(9 Jul 2024)
RESTRICTION SUMMARY:
ASSOCIATED PRESS
Port-au-Prince, Haiti – 9 July 2024
1. Officers of the Haitian national police walking through streets near University Hospital (HUEH) in Port-au-Prince
2. Chief of the Haitian National Palace Guard, Vladimir Paraison, leading Haitian National police officers through street
3. Various of hospital walls riddled with bullet holes
4. Police armored vehicle arriving at hospital
5. Abandoned hospital bed on street
6. Police surveying corner
7. SOUNDBITE (English) Gary Conille, Haitian Prime Minister:
++PARTIALLY COVERED WITH SHOTS 3-6 AND 8-9++
"We are here because we have to take back our hospital. Thousands of Haitians, when I was here, 1,500 people would come to this hospital every single day. And today it’s impossible for them to have access to care. A hospital is not a war zone. Even under the worst circumstances, hospitals are protected. We are here because our courageous men and women of the police force helped us establish the first step in taking back our key infrastructure."
8. Group of police standing on street
9. Various of riot police
10. Bullet holes in hospital’s walls
11. Various interiors of abandoned and damaged hospital
12. Police patrolling hospital
STORYLINE:
Heavily armed Haitian police patrolled the area around the University hospital in Port-au-Prince on Tuesday before the Prime Minister’s visit.
The largest hospital in the Haitian capital has been shut since gangs took control of most of the neighborhood over five months ago.
Police cleared the are on Sunday night after a short exchange of gunfire with few gang members still positioned there.
The walls of the hospital and surrounding buildings are riddled with bullet holes, a telltale of the violence and several shootouts that took place in downtown Port-au-Prince, less than a block away from the National Palace.
The operation to take back control of the hospital and the gang-encroached territory was taken by the Haitian National Police in a move that follows the recent arrival of a U.N.-backed contingent of Kenyan police aiming to curb increasing violence.
Haitian Prime Minister Gary Conille and the head of Haiti’s police chief visited what is left of the hospital under heavy security. “It is a war zone,” said Conille.
The attacks from criminal groups have pushed Haiti’s health system to the brink of collapse. The escalating violence has led to a surge in patients with serious illnesses and a shortage of resources to treat them.
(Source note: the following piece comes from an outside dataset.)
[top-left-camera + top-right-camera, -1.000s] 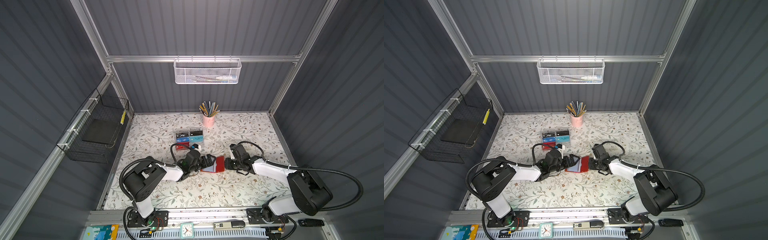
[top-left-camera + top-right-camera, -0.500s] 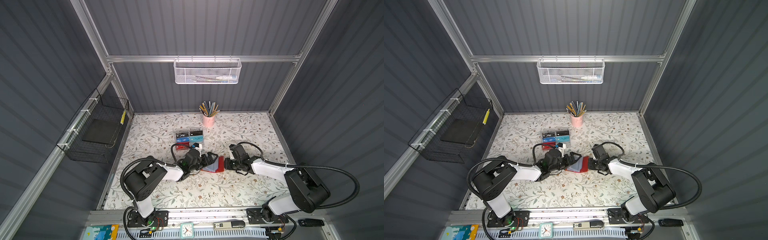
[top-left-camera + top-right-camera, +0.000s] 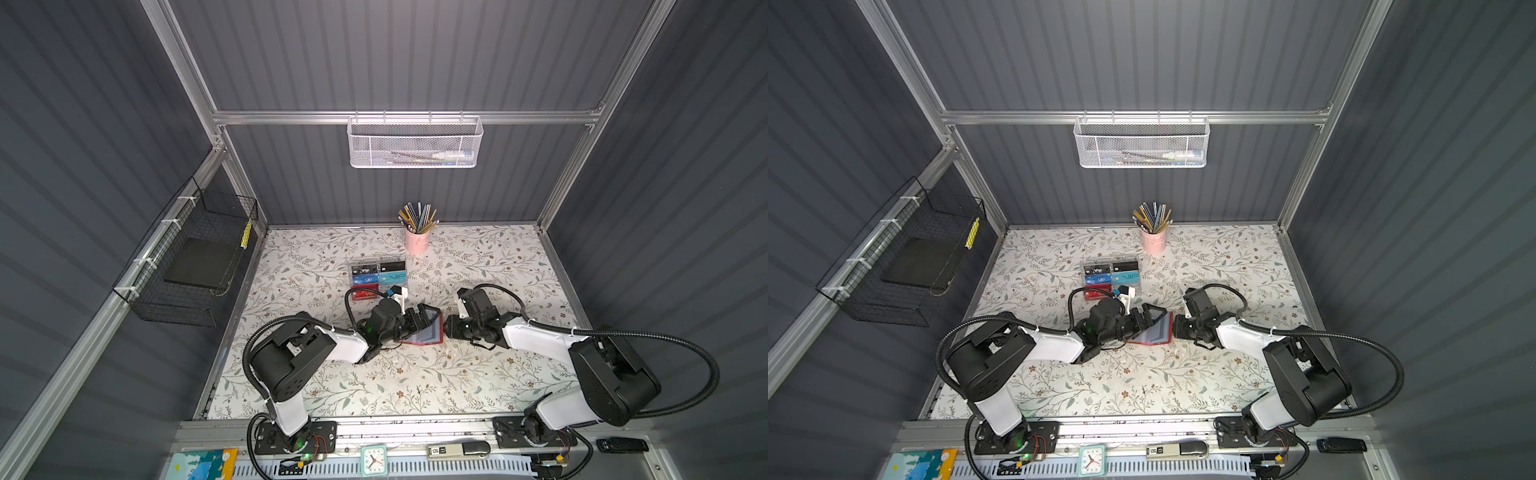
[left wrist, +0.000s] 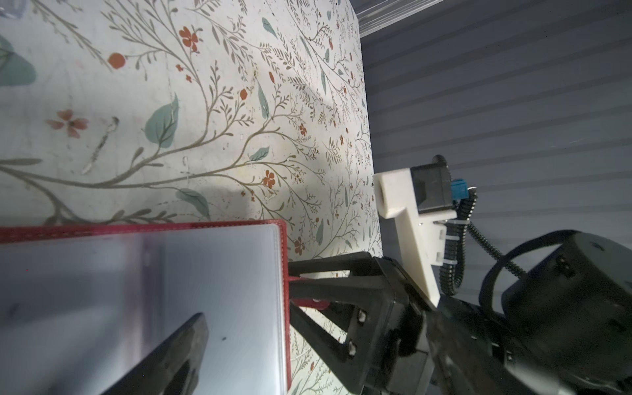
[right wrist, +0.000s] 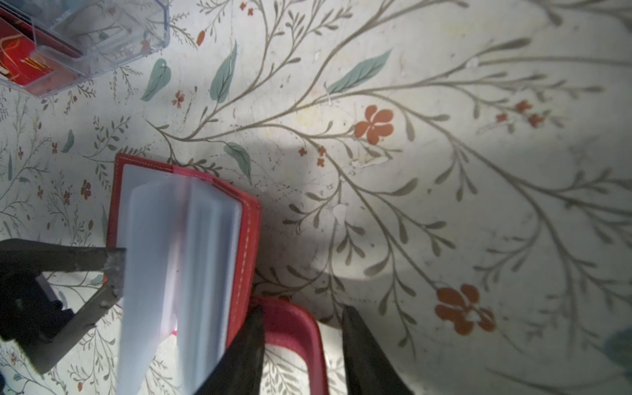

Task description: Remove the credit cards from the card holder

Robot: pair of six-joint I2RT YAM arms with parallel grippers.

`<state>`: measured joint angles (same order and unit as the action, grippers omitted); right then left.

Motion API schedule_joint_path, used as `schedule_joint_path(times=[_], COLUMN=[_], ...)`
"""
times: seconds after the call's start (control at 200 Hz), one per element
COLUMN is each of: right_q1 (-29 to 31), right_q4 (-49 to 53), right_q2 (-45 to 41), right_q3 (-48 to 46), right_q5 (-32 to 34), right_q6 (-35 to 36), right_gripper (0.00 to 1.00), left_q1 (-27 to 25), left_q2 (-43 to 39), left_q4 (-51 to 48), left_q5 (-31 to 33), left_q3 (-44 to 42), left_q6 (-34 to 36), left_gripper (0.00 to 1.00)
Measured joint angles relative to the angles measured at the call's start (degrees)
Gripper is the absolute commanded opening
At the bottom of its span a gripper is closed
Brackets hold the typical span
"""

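The card holder [image 3: 426, 334] [image 3: 1156, 334], a small red booklet, lies open on the floral table between my two grippers. Its blue-grey sleeves [image 5: 154, 256] fan upward, and I see no credit cards in the sleeves that face the cameras. My left gripper [image 3: 419, 318] [image 3: 1148, 316] is wide open at the holder's left side. One of its fingers [image 4: 186, 345] hovers over the top sleeve, and another finger [image 5: 113, 270] touches a sleeve's edge. My right gripper [image 5: 302, 309] [image 3: 446, 328] is open and straddles the red snap tab [image 5: 294, 328]. One jaw is against the tab, the other stands off it.
A clear compartmented box [image 3: 378, 276] [image 5: 102, 41] with several cards, some lettered VIP, stands just behind the left gripper. A pink pencil cup [image 3: 417, 241] is at the back. A wire basket [image 3: 195, 266] hangs on the left wall and a white mesh basket [image 3: 413, 143] on the back wall.
The holder has spread further open, showing more of its sleeves. The left fingers have shifted over the pages. The right jaws have widened a little round the tab.
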<state>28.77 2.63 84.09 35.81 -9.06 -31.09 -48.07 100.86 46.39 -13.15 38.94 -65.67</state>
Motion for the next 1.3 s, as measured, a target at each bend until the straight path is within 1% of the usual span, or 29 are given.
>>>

Haiti’s healthcare system, already struggling before the violence, faces additional challenges from the rainy season, which is likely to worsen conditions and increase the risk of water-borne diseases.
Many other hospitals and clinics in the capital had been forced to shut down since the gang violence surge in February this year, making access for patients and staff increasingly dangerous.